Les catastrophes sanitaires ont aussi été vecteur de changement. « Dans la Drôme, on a eu la maladie de la sharka sur les prunus, dans les années 2000 à 2010 », raconte Bruno Darnaud, qui se souvient encore de la « violence » des arrachages massifs de parcelles dès que 5 % des arbres étaient touchés. « On faisait 5.000 ha de pêches, aujourd’hui il en reste à peine plus que 1.000 ha. Beaucoup de gens se sont tournés vers le kiwi, la châtaigne, les petits fruits… Ils n’avaient plus le choix ».

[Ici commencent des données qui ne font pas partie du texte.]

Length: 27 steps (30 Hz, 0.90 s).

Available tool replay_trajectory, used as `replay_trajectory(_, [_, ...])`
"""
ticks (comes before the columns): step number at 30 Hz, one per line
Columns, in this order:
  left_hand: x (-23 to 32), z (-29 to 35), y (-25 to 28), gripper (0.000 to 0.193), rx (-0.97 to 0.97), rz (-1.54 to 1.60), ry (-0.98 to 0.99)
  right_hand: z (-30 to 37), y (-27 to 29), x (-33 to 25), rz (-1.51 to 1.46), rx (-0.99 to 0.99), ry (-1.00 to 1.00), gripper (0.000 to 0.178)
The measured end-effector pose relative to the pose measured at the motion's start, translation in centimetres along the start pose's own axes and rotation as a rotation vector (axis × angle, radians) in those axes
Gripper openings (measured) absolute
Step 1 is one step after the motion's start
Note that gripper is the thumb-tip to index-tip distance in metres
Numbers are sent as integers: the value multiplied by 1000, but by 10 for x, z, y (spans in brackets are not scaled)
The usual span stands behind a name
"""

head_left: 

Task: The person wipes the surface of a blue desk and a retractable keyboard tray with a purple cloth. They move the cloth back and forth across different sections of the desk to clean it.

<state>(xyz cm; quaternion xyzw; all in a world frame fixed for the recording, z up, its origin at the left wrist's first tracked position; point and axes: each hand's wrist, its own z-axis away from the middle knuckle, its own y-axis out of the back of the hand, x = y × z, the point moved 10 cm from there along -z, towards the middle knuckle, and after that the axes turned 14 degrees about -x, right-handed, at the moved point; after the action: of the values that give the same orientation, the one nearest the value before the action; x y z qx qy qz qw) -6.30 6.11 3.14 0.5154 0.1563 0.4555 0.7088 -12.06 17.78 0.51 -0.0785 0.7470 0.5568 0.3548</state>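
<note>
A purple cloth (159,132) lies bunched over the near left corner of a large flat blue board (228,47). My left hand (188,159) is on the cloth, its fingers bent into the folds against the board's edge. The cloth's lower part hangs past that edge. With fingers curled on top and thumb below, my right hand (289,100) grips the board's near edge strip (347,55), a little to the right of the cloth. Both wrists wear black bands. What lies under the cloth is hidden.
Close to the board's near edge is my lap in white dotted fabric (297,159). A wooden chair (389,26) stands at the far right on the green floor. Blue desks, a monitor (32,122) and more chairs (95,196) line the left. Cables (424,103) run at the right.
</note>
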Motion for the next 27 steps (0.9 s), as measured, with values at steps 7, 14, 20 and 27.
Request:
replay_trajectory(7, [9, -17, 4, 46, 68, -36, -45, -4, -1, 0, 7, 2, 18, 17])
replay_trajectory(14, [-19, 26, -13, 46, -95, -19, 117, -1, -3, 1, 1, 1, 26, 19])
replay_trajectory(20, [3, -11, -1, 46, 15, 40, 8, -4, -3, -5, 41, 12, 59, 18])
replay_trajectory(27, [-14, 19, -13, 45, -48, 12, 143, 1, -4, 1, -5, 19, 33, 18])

Adaptation des vergers : le réseau Divae n’a pas encore livré ses résultats

En 2014, l’Inrae a créé le réseau d’observatoires de la phénologie Divae. Répartis sur six sites à caractéristiques climatiques différentes (Clermont-Ferrand, Angers, Toulenne, Gotheron, Bellegarde et Maugio), les chercheurs étudient quatre espèces (pommier, abricotier, pêcher, cerisier) pour lesquelles ils ont sélectionné cinq variétés précoces, intermédiaires et tardives. « Le but est de voir comment elles réagissent à des environnements différents et comment cela affecte la floraison et la maturation des fruits, pour in fine sélectionner des traits génétiques avec des améliorateurs », explique l’écophysiologiste Guillaume Charrier. Dix ans plus tard, il est encore trop tôt pour tirer des enseignements. « Pour l’instant, c'est un dispositif support, et on n’avait pas forcément beaucoup de personnel pour le faire tourner. Mais maintenant que les arbres sont relativement matures, on entre en phase de valorisation de ce réseau », précise le chercheur.